A survey commissioned by the Infectious Disease Society of America shows positives and negatives regarding salaries for infectious disease physicians.
This may be the season of giving, but the calendar year drawing to close also makes for an excellent time to talk about receiving —as in, the salaries that infectious disease specialists are earning for their all-important clinical practice.
In a report commissioned by the Infectious Disease Society of America (IDSA), as a follow-up to a similar analysis conducted in 2015, investigators surveyed nearly 7000 infectious disease physicians in May and June 2017, and collected more than 2500 responses. The final results were posted by Open Forum Infectious Diseases.
The good news: In general, salaries are on the rise. The bad news: Female infectious disease specialists still receive significantly less (approximately 20%) compensation than their male counterparts.
“Duties like infection prevention and antimicrobial stewardship result in lives saved, risks reduced, cost savings, and more precise and appropriate care and should therefore be valued as such,” co-author Robin L. Trotman, DO, hospitalist, infectious diseases, CoxHealth Infectious Diseases Specialty Clinic, Springfield, Missouri, told Contagion®. “Especially in the current era of value-based purchasing and quality-driven reimbursement, these critical skills of the infectious disease specialist are of paramount importance to health care organizations. We have literature to support that our interventions—for instance, infectious disease consultation for certain diagnoses—results in significantly improved outcomes.”
Overall, this “value” seems to be reflected within pay for the field. Compared with results from the 2015 IDSA compensation survey, both median and average income levels in 2017 were somewhat higher, with the median salary for all respondents working full-time in private practice increasing from $248,000 to $260,000.
“We believe that this is a natural increase in compensation not unique to the infectious disease specialty,” Dr. Trotman explained.
The survey also found that full-time private-practice infectious disease docs (n = 366) reported higher incomes, with a median annual salary of $260,000, than respondents employed by hospitals, clinics, or academic medical centers (median salaries of $237,500 and $181,500, respectively). Solo practitioners reported the highest median salary ($300,000), while physicians employed as associates within a private practice had a median salary of $208,000. In all, individuals in private practice reported an average annual compensation of $316,600.
Furthermore, according to the survey findings, the majority of hospital- or clinic-employed infectious disease specialists (n = 472) reported a median income of $250,000, which was higher than similarly employed physicians that provided care for most of their patients in a hospital-based ambulatory clinic or a community-based clinic. Similar differences in compensation were seen among physicians employed by academic medical centers (n = 636), who reported a median annual salary of $181,500 and represented the lowest compensation among survey participants in the patient care segment.
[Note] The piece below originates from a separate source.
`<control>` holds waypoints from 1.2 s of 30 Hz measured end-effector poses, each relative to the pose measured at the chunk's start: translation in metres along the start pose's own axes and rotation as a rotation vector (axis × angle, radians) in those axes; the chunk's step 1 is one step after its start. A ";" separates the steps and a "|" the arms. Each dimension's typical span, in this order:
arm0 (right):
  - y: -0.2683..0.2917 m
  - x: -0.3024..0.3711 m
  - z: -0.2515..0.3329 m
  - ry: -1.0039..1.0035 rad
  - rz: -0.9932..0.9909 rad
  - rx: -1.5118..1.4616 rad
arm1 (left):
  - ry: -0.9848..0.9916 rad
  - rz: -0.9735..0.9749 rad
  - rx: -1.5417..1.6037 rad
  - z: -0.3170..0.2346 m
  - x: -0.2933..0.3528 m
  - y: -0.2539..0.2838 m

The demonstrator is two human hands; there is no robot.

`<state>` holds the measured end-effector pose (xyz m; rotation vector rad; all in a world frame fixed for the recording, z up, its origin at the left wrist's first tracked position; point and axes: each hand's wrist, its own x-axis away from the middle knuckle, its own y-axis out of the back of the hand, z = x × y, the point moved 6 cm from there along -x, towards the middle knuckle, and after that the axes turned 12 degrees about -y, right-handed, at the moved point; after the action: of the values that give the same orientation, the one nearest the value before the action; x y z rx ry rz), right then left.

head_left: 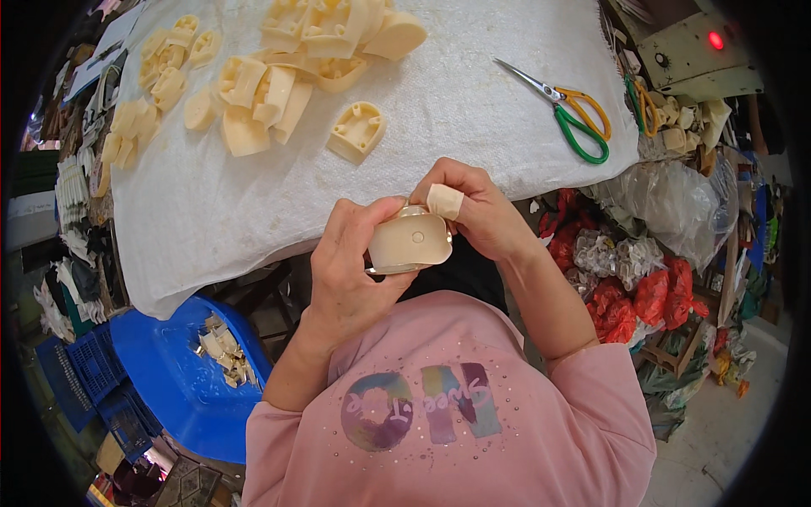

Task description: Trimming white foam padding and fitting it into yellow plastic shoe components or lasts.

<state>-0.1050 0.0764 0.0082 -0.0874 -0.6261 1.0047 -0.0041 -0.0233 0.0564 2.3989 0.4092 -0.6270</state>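
The cream plastic piece (411, 240) sits right in the middle, held above the person's lap, just short of the tabletop (473, 110) edge. Starting at the left: a blue tub (160, 355) down by the floor holds a small heap of pale scraps (221, 351), so some trimming looks to be done already, going by that pile. Up on the white cloth, a big spread of cream parts (270, 76) lies waiting or finished; which is which, I can't tell. Now the left hand (351, 262), fingers curled and pinching the piece from its left side, thumb on the front face. A thin metal edge shows under the piece, maybe a blade, but it is too small to be sure. The right hand (477, 211) closes in from the other side, fingers pressed on the top rim, one fingertip wrapped in tape. My read is that this piece is mid-way, with plenty more on the cloth. Further right, the green and orange scissors (570, 114) lie untouched. The far right is clutter, bags and boxes, bent by the lens and hard to sort out.
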 end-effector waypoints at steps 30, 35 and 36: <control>-0.010 0.014 -0.028 0.293 -0.145 -0.147 | -0.151 -0.348 -0.308 -0.004 0.002 -0.012; -0.017 0.021 -0.014 0.301 -0.362 0.157 | -0.158 -0.259 -0.421 0.000 0.006 -0.012; -0.015 0.020 -0.018 0.287 -0.365 0.098 | -0.190 -0.227 -0.443 -0.001 0.005 -0.013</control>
<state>-0.0766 0.0877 0.0079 -0.0278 -0.3132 0.6517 -0.0047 -0.0119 0.0480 1.8713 0.6674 -0.7665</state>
Still, among these physicians, 37% reported having an academic administrative appointment, and their median salary was $40,000 higher than the median salary of those without an administrative appointment.
Notably, given the gender equity issues highlighted by the findings, 40% of the 2017 survey respondents were female, and 64% listed patient care as their primary responsibility, followed by research (20%), and public health (4%), respectively. Within the patient care group, 25% of respondents reported working in private practice, while 42% were employed by an academic medical center and 33% employed by a hospital or clinic. The average age of survey respondents was 51 years old, and the average practice experience was 18 years. The disparity between male and female pay was seen in every industry sector, except among those female survey respondents who were employed by academic medical centers early in their careers. The authors noted that additional analysis of the survey results focused on this income disparity is underway.